Aujourd’hui quand quelqu’un écrit, on se pose la question de sa légitimité et de l’aspect politiquement correct ou non de son discours. Le but, in fine, est d’étouffer dans l’oeuf toute littérature, toute opinion dérangeante.
Je rappellerai simplement que l’antisémitisme fut véhiculé par l’idéologie chrétienne (pseudo-sacrifices rituels d’enfants chrétiens, hosties prétendûment profanées par les juifs) depuis plus d’un millénaire, que ce n’est une invention ni de Céline ni a fortiori de Lorant Deutsch. J’ajoute que si la shoah a eu lieu, c’est que le nazisme a trouvé un terrain favorable à son éclosion.
Céline a écrit quelques pamphlets antisémites avant la seconde guerre, d’ailleurs toujours accessibles sur le net, dont "Bagatelle pour un massacre". J’ai tenté de le lire et me suis limité aux 50 premières pages. Les insultes répétitives à l’égard du peuple dit "élu" foisonnent effectivement. Mais doit-on condamner toute l’oeuvre littéraire d’un homme pour l’unique raison qu’il pensait "dans l’air du temps", qu’il "se laissait porter par le courant" ?
Le docu auquel Lorant Deutsch collabora est remarquable pour ceux qui sont curieux de découvrir et de mieux comprendre l’homme qui signa "Le voyage au bout de la nuit" ; et le précité a rendu le commentaire particulièrement vivant.

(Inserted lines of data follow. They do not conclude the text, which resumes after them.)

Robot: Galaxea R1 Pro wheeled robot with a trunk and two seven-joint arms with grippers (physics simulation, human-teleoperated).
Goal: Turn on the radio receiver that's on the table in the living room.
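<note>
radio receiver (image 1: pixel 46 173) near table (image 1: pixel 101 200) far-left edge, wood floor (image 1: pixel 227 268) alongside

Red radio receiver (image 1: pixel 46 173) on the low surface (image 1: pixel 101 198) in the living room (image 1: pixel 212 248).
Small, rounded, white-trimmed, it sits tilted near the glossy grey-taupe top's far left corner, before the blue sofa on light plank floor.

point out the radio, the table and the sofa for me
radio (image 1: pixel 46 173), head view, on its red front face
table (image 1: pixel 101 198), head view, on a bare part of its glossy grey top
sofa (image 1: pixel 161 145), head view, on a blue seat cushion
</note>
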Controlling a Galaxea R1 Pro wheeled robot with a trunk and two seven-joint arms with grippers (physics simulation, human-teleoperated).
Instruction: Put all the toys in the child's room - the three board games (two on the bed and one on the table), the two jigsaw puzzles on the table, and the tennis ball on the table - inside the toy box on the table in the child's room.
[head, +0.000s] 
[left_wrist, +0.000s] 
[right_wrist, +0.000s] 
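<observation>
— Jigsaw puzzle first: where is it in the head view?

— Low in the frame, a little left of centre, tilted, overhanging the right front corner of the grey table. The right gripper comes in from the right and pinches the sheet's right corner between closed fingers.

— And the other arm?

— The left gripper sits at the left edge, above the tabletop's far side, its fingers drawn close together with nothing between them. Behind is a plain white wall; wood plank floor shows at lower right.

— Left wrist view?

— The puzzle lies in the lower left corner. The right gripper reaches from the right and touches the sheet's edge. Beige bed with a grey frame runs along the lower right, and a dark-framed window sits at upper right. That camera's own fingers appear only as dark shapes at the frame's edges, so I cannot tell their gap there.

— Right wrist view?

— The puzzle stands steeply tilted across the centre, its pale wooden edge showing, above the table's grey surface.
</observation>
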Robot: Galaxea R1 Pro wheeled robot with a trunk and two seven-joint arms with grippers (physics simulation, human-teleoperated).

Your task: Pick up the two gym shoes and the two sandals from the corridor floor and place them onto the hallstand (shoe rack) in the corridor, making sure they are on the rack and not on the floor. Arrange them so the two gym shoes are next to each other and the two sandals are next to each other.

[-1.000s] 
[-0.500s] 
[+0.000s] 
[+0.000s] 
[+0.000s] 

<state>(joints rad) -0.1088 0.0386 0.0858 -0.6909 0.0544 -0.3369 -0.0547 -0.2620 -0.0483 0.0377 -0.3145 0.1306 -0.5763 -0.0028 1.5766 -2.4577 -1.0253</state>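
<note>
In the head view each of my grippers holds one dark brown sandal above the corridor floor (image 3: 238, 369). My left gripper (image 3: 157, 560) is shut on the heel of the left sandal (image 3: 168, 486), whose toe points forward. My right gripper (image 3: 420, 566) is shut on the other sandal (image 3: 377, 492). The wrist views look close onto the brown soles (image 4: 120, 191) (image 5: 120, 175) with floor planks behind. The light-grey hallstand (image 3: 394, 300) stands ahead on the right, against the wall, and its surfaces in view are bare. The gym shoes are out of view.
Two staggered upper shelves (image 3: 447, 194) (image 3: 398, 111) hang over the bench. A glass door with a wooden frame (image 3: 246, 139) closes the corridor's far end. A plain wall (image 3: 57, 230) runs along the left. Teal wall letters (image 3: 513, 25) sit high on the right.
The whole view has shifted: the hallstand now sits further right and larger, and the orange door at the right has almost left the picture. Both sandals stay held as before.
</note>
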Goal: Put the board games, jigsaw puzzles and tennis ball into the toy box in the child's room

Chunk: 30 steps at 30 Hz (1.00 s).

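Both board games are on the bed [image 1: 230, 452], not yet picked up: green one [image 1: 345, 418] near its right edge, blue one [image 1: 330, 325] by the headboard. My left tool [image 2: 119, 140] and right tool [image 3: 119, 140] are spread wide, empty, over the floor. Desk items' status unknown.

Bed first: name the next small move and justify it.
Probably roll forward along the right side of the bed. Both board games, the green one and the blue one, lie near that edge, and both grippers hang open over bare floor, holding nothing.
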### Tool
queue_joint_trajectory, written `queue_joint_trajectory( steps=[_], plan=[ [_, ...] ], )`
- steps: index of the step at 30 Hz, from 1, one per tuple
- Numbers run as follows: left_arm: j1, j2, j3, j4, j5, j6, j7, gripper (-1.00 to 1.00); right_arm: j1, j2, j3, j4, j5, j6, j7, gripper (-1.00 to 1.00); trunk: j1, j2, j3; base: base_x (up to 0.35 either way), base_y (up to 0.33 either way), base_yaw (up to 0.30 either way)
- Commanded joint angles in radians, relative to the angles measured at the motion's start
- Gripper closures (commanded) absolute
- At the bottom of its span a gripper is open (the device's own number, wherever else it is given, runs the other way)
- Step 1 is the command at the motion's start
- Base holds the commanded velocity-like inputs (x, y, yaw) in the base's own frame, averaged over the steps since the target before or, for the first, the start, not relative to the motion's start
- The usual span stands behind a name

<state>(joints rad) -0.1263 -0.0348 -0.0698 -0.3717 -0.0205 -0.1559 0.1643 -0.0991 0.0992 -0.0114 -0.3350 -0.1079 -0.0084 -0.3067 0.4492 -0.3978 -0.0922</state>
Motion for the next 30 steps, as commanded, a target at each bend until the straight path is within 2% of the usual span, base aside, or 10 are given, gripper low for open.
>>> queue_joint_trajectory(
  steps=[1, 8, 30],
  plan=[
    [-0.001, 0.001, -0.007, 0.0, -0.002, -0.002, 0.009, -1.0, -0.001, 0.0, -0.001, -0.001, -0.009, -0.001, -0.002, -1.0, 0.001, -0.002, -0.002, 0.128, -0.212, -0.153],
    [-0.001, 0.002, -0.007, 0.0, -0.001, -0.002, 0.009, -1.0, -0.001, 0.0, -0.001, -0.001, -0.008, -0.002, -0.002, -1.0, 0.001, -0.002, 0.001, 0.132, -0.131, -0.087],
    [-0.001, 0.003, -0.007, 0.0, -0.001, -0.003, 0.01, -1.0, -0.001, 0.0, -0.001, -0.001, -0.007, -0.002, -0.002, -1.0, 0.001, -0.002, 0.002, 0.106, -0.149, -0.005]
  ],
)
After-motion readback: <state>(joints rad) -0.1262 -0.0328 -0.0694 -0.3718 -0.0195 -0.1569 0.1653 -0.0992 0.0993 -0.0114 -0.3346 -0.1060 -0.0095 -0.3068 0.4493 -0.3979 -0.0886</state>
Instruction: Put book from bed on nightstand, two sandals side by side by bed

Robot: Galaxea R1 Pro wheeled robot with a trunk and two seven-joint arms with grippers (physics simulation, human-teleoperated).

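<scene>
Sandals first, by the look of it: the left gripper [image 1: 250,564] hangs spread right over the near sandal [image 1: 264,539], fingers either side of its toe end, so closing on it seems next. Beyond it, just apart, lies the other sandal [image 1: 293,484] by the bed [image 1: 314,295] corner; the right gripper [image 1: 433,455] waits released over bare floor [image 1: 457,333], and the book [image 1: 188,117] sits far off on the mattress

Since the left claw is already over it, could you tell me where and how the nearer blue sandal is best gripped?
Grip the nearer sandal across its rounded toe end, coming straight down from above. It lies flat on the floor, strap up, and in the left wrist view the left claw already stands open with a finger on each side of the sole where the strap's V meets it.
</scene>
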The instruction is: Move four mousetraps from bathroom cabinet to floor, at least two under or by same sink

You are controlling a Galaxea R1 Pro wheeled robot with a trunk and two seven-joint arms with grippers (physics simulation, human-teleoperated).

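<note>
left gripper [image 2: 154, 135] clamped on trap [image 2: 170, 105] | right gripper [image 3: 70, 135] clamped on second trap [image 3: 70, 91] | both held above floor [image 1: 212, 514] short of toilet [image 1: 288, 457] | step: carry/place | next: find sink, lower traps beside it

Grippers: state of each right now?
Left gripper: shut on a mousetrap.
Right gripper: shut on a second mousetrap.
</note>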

Céline est un écrivain de génie ; si on veut condamner certaines idéologies puantes on pourrait chercher avec profit les racines de celles-ci dans une chrétienté qui a cuit des juifs en barbecue tout au long du Moyen Age, qui les força à se convertir et qui créa l’air du temps favorable aux chambres à gaz allemandes. De nombreux versets du Coran recommandent également de leur "faire un sort" à longueur de versets. Ce n’est pas Céline qui inventa l’antisémitisme !
Et je rappelle que si Hitler accéda au pouvoir en 34, c’est beaucoup grâce au Zentrum chrétien allemand de Von Papen qui s’unit avec le parti nazi qui, à lui seul, n’avait récolté que 33% des voix.
Des individus écrivent, émettent des points de vue. Parmi ceux-ci, certains voient juste, éclairent la masse, d’autres se trompent ; peu importe ! Chaque lecteur a également une responsabilité : celle d’analyser les info, de les recouper, de raisonner, de critiquer et de se faire "sa religion" à la lumière des arguments développés par les uns et les autres. Avouons que c’est plus aisé aujourd’hui grâce au Web.
Mais combien continuent à croire aujourd’hui, malgré la présence dans notre univers culturel d’outils d’information où tous les points de vue trouvent leur défenseur, en des idéologies irrationnelles qui furent proches des monarchies sous l’Ancien Régime et des dictatures de droite depuis ? C’est pourtant là, dans cette apathie, ce manque de curiosité, que se situe la genèse de beaucoup de crimes, de génocides épouvantables. commis par des pouvoirs politiques avec l’appui complice des religions.
Les écrivains ont le droit d’écrire ce qu’ils veulent, les penseurs de penser, les uns et les autres de se tromper, mais le responsable reste celui qui met son bulletin dans l’urne ou qui s’abstient. Et ensuite de la proclamation du scrutin, il y a les rapprochements coupables de partis politiques pour lesquels l’accès au pouvoir reste l’unique objectif.